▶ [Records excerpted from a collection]
***

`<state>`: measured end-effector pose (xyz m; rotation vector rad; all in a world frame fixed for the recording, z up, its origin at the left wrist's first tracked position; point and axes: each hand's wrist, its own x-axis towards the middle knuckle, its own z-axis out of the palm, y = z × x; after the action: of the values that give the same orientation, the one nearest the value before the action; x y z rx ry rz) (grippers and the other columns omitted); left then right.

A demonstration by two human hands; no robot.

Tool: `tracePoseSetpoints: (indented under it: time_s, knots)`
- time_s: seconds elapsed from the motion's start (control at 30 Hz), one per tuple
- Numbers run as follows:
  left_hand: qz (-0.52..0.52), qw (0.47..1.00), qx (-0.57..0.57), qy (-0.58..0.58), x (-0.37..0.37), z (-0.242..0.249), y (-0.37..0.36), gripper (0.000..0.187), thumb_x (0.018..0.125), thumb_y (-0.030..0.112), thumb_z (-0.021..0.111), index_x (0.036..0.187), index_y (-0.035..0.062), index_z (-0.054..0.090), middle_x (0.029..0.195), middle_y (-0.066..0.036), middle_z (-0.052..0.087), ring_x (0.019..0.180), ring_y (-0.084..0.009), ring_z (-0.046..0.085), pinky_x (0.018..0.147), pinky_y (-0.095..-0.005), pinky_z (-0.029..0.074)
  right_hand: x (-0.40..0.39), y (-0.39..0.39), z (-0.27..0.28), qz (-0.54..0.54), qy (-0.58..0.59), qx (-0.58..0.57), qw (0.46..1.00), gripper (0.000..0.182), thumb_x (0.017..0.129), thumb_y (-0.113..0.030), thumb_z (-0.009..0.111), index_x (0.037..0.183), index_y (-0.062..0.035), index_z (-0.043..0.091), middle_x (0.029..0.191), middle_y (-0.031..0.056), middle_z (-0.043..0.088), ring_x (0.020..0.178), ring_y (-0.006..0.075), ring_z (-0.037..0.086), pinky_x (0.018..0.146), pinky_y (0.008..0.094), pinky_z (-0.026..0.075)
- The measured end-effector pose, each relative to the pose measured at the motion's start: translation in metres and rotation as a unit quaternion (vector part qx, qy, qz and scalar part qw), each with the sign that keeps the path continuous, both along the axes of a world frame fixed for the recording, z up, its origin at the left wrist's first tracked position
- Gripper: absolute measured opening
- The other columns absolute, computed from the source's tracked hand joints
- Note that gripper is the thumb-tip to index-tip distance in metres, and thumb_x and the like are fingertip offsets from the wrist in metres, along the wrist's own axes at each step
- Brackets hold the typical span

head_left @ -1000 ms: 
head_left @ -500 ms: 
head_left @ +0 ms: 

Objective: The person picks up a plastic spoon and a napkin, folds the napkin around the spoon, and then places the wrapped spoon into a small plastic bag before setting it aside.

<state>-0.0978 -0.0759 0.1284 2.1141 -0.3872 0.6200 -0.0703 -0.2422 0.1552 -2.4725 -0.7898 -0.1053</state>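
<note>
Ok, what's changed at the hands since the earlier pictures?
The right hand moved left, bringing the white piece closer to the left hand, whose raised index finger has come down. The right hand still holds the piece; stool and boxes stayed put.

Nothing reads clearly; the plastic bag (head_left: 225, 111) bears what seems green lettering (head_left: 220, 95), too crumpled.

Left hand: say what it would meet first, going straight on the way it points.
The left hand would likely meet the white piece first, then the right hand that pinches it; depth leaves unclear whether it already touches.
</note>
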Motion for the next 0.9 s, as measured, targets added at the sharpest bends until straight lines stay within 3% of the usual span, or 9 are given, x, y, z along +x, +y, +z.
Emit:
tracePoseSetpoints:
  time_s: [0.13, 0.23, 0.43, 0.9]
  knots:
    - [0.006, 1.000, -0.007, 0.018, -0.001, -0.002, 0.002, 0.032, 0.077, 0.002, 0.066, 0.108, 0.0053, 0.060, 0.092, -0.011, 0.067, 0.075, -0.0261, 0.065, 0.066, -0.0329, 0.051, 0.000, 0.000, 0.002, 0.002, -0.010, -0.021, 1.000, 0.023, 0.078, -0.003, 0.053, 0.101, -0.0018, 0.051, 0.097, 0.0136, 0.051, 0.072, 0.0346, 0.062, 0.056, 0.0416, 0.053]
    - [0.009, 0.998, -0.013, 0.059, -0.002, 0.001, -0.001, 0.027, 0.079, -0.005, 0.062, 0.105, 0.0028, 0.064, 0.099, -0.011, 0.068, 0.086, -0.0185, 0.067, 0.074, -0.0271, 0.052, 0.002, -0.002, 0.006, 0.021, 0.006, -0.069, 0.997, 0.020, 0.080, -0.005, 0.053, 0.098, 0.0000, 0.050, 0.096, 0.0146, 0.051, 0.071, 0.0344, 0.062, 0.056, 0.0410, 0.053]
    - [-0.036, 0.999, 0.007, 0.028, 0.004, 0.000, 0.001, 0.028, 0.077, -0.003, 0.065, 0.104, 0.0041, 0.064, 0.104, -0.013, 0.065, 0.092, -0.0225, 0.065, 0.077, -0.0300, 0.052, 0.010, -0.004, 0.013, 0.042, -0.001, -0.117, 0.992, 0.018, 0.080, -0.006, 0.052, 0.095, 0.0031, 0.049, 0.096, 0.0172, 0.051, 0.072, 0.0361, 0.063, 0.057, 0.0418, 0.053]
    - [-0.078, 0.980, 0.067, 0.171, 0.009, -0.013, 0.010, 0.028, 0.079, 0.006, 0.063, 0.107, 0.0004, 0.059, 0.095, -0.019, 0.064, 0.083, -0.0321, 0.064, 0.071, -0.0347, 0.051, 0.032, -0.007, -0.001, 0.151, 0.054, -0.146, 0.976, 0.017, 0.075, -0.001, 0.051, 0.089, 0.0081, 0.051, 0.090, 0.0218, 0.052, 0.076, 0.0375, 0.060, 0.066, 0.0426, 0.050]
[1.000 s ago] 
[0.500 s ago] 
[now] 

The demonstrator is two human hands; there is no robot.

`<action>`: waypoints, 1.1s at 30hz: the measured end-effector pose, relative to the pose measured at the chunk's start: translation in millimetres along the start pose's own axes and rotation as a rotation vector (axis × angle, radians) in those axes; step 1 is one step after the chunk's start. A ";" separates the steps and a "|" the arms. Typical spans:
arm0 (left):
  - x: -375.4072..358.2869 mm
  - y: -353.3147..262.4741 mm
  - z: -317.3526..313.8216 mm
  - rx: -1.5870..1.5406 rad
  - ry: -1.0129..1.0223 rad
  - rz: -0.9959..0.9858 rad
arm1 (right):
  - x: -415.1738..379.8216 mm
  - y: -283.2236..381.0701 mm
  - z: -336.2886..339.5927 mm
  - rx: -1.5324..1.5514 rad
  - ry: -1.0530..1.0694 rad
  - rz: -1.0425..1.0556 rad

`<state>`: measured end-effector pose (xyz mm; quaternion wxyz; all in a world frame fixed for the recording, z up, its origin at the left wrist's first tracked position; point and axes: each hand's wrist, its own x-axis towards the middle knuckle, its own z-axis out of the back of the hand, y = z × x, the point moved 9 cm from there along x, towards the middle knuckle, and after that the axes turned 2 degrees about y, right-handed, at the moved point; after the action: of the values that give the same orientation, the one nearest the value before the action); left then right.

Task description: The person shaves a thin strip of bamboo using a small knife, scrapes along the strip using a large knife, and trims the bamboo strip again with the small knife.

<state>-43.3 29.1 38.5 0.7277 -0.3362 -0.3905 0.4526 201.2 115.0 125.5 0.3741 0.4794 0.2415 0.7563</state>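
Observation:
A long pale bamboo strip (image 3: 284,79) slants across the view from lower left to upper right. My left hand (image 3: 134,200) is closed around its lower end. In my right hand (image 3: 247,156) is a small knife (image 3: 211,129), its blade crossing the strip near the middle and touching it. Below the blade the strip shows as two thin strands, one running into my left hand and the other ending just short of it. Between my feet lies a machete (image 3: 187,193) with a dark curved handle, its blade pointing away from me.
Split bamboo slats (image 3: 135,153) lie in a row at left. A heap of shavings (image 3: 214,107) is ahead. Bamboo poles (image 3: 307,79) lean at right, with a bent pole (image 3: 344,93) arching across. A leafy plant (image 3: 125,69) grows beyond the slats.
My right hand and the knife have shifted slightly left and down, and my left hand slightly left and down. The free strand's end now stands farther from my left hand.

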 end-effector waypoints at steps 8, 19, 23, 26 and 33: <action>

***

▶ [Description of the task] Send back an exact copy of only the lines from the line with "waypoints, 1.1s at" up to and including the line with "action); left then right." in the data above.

▶ [Exercise output]
`<action>`: waypoints, 1.1s at 30hz: the measured end-effector pose, relative to the pose measured at the chunk's start: translation in millimetres along the start pose's own axes and rotation as a rotation vector (axis × angle, radians) in those axes; step 1 is one step after the chunk's start. A ";" separates the steps and a "|" the arms. Typical spans:
arm0 (left):
  - x: -375.4072..358.2869 mm
  - y: -353.3147..262.4741 mm
  - z: -317.3526..313.8216 mm
  - rx: -1.5870..1.5406 rad
  - ry: -1.0129..1.0223 rad
  - rz: -0.9959..0.9858 rad
arm1 (right):
  - x: -415.1738..379.8216 mm
  - y: -283.2236..381.0701 mm
  - z: -336.2886..339.5927 mm
  - rx: -1.5324..1.5514 rad
  - ry: -1.0530..1.0694 rad
  - rz: -1.0425..1.0556 rad

`<state>`: measured end-effector pose (xyz mm; quaternion wxyz; all in a world frame fixed for the recording, z up, its origin at the left wrist's first tracked position; point and axes: each hand's wrist, its own x-axis towards the middle knuckle, its own z-axis out of the back of the hand, y = z × x, the point moved 9 cm from there along x, towards the middle knuckle, and after that the axes turned 2 degrees about y, right-handed, at the moved point; after the action: of the values that give the same orientation, the one nearest the value before the action); left then right.

The requested output is complete.